Run query and recreate index every run


(Elastic-for-me) #1

I have logstash config file and would like to run this everytime and recreate index everytime. that way it mimic live data

basically when running job's status is completed it should drop from query and I don't want to see that in my index.

input {
jdbc {
jdbc_validate_connection => true
jdbc_connection_string => "jdbc:oracle:thin:@hostname:1521/db_name"
jdbc_user => "user"
jdbc_password => "password"
jdbc_driver_library => "/usr/lib/oracle/12.2/client64/lib/ojdbc8.jar"
jdbc_driver_class => "Java::oracle.jdbc.driver.OracleDriver"
statement => "select JOB, STATUS from JOBS where STATUS='running'"
schedule => "*/1 * * * *"
}
}

filter {
}

output {
elasticsearch {
hosts => ["localhost:9200"]
index => "jobs_running"
document_id => "%{job}"
}
stdout { codec => rubydebug }
}

But it is not doing that it is just adding new record to it.

How do I achive this.


#2
  • If your table contains all the old entries (and is not super super huge), you could query all the jobs and then put a condition in your output based on the 'STATUS' field. If it isn't 'RUNNING', you use action => delete. Otherwise you update/create the entry.
  • If the table does not contain all the data, you could create a pipeline that loads all the elasticsearch documents from your index, checks if the job is still running (jdbc streaming: search for the id and status = "running") and deletes it if it isn't ( = no jdbc result). (And you'd still need an additional pipeline to create/update the active jobs).
  • I don't think that you can just delete the whole index with logstash. You could maybe index into a new index (jobs_running_XXX based on the timestamp in some way) and use curator to change an alias (named 'jobs_running' and always pointing to the latest index) and delete old indices. But that won't be 100% 'live', I guess.
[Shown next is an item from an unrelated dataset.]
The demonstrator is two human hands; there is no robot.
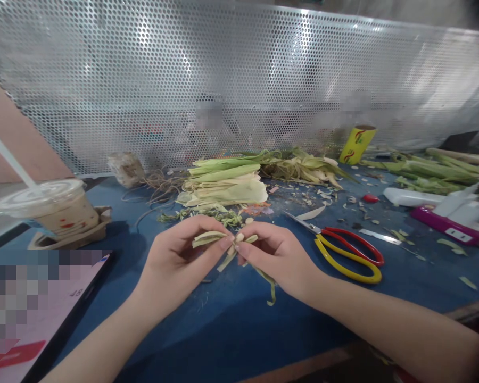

Maybe someone has another idea :slight_smile:


(Elastic-for-me) #3

Jenni,
Thanks for reply. Basically job monitoring agent changes status= when job completes/fails/aborted etc..
I would just like to get status=running and use that data for visulization.

table is huge so can't scan whole thing every time.

I testing scanning whole table it takes couple hour at first time and then it works fine as I do job > :sql_last_value

But can't figure out how I can just scan for status=running and when status changes drop that record from elasticsearch.

So far I have understand that logstash can't delete record but it can update record. how do I get that done? I have not yet figure out as well.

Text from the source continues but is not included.